* _BRIEF_
Among the entries below, one line contains "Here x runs" and another contains "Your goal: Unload". Transcribe those two lines and every line between them, exactly.

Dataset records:

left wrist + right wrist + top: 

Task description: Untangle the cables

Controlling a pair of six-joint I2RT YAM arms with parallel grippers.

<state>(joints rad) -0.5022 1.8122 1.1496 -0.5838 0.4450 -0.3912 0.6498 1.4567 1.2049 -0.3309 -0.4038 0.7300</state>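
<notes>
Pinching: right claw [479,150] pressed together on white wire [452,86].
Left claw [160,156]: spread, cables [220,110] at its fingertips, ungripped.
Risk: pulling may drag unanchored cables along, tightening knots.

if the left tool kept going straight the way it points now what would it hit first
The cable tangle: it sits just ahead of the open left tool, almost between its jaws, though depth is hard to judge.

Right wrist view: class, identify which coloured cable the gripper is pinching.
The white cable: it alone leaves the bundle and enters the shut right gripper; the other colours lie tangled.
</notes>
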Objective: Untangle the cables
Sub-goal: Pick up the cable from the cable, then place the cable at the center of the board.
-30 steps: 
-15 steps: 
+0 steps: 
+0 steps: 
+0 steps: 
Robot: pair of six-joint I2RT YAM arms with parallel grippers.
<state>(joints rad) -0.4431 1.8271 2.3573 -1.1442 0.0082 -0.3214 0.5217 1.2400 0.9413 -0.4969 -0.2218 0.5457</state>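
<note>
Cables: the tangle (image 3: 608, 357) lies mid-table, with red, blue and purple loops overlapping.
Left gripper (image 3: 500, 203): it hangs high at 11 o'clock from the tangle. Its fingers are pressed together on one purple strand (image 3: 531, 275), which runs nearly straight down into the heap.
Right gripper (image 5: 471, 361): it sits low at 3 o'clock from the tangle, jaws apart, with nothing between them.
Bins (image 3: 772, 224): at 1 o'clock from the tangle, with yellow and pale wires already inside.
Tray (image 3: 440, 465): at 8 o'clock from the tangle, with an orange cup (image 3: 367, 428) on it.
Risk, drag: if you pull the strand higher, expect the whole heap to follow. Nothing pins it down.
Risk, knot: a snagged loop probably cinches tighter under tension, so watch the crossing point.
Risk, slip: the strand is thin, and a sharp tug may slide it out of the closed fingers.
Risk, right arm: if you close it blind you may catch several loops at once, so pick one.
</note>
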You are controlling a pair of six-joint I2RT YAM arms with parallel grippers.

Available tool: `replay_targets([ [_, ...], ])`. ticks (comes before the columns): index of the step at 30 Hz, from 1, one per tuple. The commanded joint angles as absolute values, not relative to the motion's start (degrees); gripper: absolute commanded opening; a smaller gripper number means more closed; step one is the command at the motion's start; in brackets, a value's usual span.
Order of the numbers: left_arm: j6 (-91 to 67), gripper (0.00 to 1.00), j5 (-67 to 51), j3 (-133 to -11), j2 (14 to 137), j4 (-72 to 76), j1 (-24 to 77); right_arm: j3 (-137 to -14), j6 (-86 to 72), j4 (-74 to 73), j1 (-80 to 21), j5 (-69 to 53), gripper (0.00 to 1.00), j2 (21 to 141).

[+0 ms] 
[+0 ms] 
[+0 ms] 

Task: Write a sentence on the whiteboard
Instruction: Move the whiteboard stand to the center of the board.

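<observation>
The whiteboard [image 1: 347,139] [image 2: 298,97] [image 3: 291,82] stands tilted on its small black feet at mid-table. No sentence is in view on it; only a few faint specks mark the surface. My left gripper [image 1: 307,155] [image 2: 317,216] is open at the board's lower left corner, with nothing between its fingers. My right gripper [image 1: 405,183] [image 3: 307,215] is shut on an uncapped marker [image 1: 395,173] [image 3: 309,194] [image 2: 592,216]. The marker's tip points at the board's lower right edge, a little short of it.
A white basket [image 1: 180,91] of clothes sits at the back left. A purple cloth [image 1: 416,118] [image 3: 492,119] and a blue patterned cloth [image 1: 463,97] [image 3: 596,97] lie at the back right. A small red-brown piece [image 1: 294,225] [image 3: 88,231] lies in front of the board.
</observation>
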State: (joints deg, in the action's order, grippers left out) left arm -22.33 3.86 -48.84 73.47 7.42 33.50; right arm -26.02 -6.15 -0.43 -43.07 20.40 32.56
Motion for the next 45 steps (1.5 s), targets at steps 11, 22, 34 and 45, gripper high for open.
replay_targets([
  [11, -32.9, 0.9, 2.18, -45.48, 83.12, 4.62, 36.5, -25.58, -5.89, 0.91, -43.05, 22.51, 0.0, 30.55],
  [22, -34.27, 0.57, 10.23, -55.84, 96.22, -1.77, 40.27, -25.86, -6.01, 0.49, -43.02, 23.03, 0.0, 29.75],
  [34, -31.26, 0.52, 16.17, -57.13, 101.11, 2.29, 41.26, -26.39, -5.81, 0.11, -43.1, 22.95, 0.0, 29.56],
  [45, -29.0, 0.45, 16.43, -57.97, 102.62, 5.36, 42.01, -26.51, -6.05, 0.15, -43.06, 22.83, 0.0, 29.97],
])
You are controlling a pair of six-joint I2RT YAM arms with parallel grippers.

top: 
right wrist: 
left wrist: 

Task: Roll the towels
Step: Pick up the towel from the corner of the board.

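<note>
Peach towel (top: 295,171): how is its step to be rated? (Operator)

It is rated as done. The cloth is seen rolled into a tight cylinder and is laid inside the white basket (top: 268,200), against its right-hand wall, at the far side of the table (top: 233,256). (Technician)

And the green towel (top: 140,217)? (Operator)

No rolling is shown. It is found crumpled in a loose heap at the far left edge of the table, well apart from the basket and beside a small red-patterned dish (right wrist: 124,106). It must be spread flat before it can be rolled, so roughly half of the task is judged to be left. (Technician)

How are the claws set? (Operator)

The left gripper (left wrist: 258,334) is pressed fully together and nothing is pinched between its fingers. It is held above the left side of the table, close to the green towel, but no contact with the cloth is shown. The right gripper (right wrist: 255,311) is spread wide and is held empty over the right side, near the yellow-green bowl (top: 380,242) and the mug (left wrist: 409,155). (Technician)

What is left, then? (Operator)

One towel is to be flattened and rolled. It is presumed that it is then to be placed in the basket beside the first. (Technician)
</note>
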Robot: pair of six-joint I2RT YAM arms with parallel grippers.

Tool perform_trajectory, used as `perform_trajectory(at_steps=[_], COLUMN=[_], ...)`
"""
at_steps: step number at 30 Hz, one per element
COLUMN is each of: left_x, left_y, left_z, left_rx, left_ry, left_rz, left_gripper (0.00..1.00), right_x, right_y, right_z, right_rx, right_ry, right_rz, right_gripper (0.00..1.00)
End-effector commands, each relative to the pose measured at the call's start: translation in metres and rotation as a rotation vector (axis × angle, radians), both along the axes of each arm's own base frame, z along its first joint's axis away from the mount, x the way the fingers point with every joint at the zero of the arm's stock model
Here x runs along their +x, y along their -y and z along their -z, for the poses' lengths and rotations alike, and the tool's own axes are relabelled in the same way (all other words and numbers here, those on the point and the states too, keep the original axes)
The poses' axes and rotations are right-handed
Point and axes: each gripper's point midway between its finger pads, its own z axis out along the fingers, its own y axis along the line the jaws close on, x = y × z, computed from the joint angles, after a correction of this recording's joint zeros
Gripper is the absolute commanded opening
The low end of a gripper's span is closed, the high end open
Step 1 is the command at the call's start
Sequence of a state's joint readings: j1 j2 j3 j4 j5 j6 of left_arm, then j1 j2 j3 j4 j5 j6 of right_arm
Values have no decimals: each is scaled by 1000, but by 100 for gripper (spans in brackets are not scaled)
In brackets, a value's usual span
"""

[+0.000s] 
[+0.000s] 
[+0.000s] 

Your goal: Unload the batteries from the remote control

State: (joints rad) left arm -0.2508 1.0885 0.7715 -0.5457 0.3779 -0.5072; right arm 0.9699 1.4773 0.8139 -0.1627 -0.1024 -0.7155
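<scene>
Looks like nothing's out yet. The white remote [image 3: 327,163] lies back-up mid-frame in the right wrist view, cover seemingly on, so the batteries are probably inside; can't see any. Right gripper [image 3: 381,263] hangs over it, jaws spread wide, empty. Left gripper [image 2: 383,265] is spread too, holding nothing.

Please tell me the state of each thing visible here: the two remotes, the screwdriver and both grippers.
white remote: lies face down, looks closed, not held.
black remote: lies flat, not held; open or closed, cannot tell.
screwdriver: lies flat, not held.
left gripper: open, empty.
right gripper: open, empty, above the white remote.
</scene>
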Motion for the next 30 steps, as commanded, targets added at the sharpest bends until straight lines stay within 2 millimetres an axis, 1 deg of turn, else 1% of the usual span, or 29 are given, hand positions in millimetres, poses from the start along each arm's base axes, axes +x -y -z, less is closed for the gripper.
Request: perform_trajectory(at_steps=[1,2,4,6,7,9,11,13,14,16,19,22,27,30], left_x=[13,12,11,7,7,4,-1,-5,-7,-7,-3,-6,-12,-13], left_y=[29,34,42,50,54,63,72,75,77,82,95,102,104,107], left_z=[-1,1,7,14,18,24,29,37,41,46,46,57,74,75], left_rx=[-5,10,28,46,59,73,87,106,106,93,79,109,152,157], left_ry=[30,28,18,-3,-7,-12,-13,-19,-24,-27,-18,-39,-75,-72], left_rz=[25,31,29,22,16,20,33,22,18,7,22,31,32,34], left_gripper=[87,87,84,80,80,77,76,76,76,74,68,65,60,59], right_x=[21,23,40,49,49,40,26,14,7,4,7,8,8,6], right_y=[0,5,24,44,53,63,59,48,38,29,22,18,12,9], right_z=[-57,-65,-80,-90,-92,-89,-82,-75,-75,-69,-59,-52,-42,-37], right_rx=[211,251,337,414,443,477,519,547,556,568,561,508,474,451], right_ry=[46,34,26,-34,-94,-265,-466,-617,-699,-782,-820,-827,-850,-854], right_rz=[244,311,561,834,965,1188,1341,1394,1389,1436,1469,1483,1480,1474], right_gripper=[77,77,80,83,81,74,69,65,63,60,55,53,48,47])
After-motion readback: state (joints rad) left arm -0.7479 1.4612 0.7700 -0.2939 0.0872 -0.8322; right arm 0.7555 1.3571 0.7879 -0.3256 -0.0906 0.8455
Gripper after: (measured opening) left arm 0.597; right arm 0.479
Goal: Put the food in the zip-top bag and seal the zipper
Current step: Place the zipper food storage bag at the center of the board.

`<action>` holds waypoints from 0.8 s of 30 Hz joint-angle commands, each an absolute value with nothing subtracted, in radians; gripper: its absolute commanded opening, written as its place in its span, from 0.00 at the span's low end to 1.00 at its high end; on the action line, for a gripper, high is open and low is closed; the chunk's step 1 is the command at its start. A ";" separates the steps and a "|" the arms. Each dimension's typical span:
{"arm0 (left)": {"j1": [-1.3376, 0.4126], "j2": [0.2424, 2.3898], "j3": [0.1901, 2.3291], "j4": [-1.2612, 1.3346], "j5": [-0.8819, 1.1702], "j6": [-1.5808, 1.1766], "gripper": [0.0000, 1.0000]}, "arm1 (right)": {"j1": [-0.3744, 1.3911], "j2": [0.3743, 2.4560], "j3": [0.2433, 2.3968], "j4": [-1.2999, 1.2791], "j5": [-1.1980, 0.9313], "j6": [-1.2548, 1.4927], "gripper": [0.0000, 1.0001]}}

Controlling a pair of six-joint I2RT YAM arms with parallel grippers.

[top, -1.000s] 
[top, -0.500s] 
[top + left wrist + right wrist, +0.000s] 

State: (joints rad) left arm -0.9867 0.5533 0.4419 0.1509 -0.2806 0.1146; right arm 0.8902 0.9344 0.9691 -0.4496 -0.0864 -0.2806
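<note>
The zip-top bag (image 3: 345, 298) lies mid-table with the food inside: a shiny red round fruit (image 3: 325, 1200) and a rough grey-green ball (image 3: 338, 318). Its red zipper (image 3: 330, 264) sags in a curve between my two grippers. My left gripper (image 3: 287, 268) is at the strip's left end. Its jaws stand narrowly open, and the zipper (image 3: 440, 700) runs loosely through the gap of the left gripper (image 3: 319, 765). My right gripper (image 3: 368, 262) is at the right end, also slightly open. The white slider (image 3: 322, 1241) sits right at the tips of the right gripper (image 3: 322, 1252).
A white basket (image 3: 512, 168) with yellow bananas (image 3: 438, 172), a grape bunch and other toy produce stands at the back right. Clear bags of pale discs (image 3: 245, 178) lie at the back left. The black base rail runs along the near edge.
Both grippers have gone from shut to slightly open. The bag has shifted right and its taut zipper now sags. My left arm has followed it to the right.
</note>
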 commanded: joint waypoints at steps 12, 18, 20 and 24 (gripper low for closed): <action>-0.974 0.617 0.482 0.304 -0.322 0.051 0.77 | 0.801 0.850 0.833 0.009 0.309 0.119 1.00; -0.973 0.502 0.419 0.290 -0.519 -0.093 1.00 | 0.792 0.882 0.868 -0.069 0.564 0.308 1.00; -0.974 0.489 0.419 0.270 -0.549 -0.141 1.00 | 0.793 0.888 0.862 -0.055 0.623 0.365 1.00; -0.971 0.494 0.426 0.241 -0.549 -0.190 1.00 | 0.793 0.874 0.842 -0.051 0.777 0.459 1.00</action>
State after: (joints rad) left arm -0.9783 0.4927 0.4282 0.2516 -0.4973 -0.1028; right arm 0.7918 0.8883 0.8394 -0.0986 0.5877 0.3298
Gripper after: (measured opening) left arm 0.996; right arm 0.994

* _SOLUTION_
Here x runs along their +x, y along their -y and z along their -z, for the poses' lengths and rotations alike, and the tool's own axes are relabelled in the same way (all other words and numbers here, those on the point and the states too, keep the original axes)
The poses' axes and rotations are right-handed
Point and axes: each gripper's point midway between its finger pads, its own z axis out along the fingers, its own y axis along the line the jaws close on, x = y × z, computed from the joint angles, after a correction of this recording's joint zeros
Gripper is the absolute commanded opening
The low end of a gripper's span is closed, the high end open
Step 1 is the command at the call's start
Sequence of a state's joint readings: j1 j2 j3 j4 j5 j6 of left_arm, then j1 j2 j3 j4 j5 j6 of right_arm
Values have no decimals: each is scaled by 1000, but by 100 for gripper (spans in brackets are not scaled)
In brackets, a value's usual span
"""

[+0.000s] 
[+0.000s] 
[+0.000s] 

Your goal: Unload the batteries from the remote control

Work on the exercise is now finished.